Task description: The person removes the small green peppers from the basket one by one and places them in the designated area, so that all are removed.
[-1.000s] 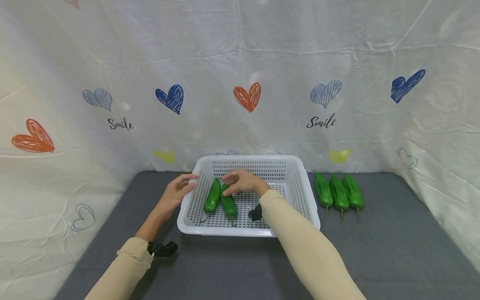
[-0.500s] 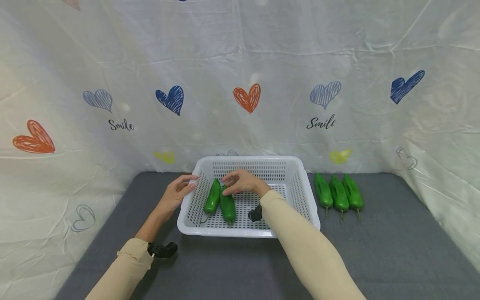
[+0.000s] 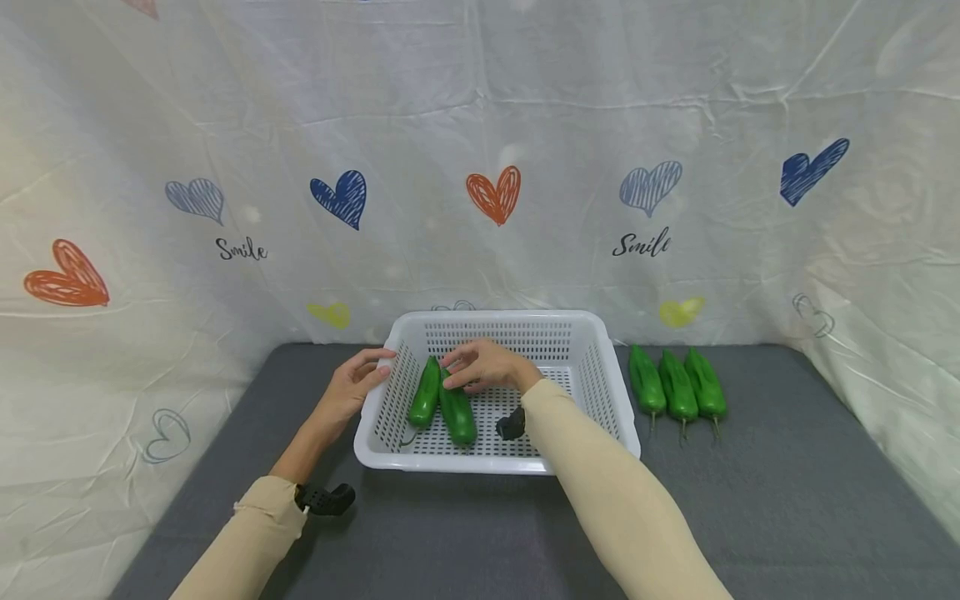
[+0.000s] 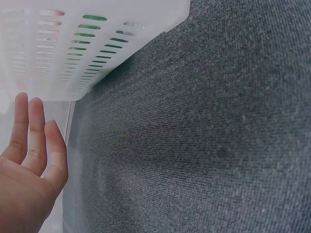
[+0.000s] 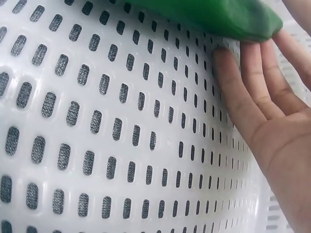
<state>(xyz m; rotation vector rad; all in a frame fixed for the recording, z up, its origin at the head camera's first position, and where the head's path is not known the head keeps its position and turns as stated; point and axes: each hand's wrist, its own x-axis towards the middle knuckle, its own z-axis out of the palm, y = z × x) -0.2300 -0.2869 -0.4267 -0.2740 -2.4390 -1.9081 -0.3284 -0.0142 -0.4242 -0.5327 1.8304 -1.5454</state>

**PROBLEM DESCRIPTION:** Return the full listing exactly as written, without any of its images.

**ANSWER SPACE:**
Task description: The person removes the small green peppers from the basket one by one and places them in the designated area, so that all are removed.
[-1.000s] 
[-0.500s] 
[+0.000s] 
[+0.000s] 
[+0.000s] 
<state>(xyz m; rotation vector rad; all in a frame fixed for the recording, z up, its origin at the head camera's first position, and where the head's path is not known the head keeps its position and turns as stated; point and axes: each hand's wrist, its own x-axis towards the middle knuckle, its own z-axis out of the palm, y = z × x) -0.2300 -0.2869 -0.4267 -0.2740 -2.4390 -1.9081 -0.3284 -0.0142 -0.4242 -0.5327 1.8304 -1.5454</state>

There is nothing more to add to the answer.